Plus proche de nous, il y eut l'épisode des jeunes de Tkout dans les Aurès, sortis manifester leur colère en mai 2004 après qu'un de leurs camarades eut été froidement assassiné par un garde communal. L'affaire, entourée d'un silence complice à tous les niveaux, eut l'effet d'une bombe, une fois révélée par le Matin. Ce soir-là ils étaient des dizaines de Nekkiche à se faire violer par des gendarmes dépêchés pour mater la révolte.

Voici un des éditos écrits dans le feu des évènements, l'un des derniers que j'ai publié dans Le Matin avant qu'il ne soit définitivement fermé par le pouvoir. Nous sommes en Algérie de 2004, pays de bourreaux insoupçonnables, d'adolescents qui hurlent en silence, de Président de la République qui se fait réélire par la fraude, l'Algérie, terre des chimères et de connivences cachées, on croyait alors en Bouteflika, Bouteflika qui allait renflouer les caisses de l'Etat, Bouteflika qui allait rétablir la paix avec les islamistes, Bouteflika qui allait briser l'isolement de l'Algérie....Alors quelques dizaines de jeunes violés…

Edito : Cette Algérie qui hurle en silence (*)

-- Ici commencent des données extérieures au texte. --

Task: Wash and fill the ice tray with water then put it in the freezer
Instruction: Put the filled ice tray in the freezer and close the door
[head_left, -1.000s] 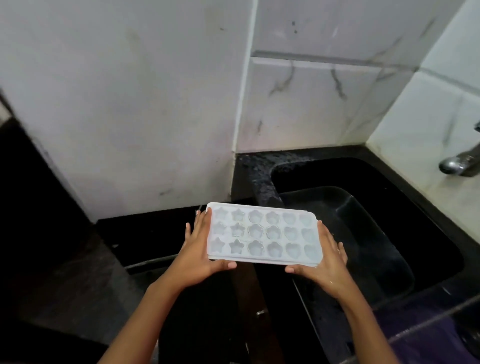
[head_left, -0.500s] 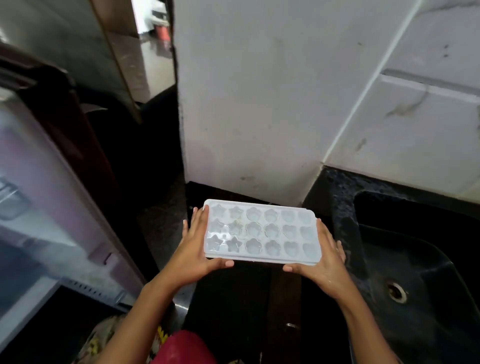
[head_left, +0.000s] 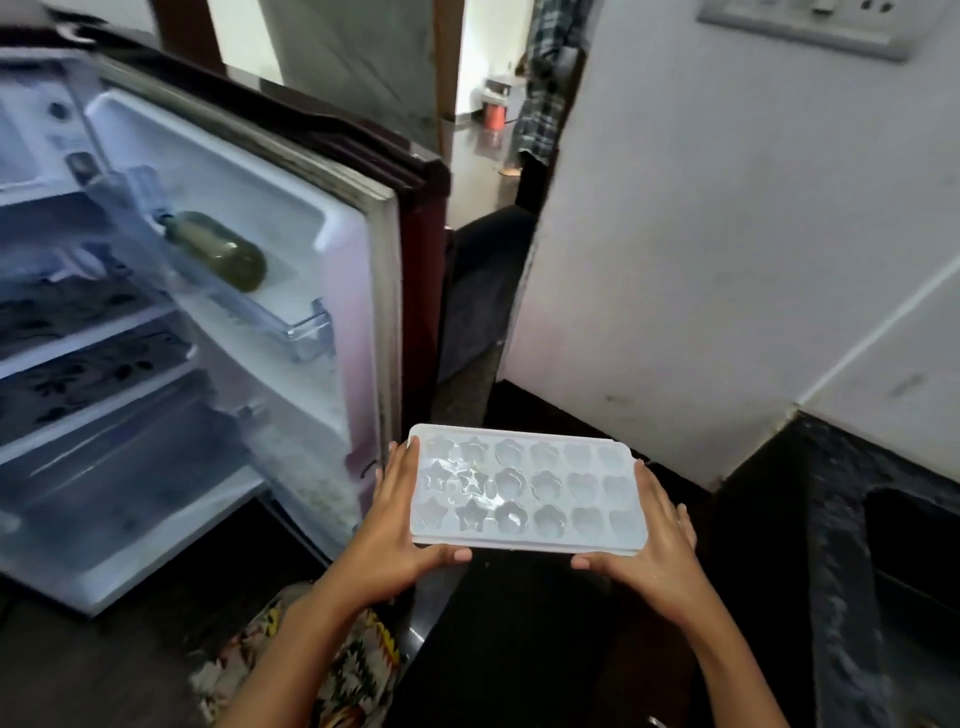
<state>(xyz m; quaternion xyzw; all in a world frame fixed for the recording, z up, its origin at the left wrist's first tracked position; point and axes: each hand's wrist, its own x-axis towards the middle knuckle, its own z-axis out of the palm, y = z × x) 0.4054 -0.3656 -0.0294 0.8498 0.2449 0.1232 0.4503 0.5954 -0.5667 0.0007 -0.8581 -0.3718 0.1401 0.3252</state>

« Déshabillés, sodomisés, frappés, puis avilis. Le Matin a-t-il inventé les tortures de Tkout ? Voilà de la bonne matière pour débattre d'éthique et de déontologie, de diffamation et de presse responsable, de ce qu'il faut dire pour l'honneur de nos dirigeants et de ce qu'il faut s'interdire pour les épargner du déshonneur. "Ils ont pris tout le groupe et nous ont alignés après nous avoir déshabillés. Ils nous ont demandé de nous pencher vers l’avant ». Il s'arrête… Vous m'avez compris, je n'ai pas besoin de vous expliquer ce qu'il s'est passé ensuite." Cet adolescent qu'on outrage a parlé hier dans nos colonnes. Sans doute brisé pour la vie. « Puis ils ont menacé de s'en prendre à nos mères, à nos sœurs, à nos femmes. J'ignore ce qui s'est passé ensuite. Les femmes ont peur de parler. »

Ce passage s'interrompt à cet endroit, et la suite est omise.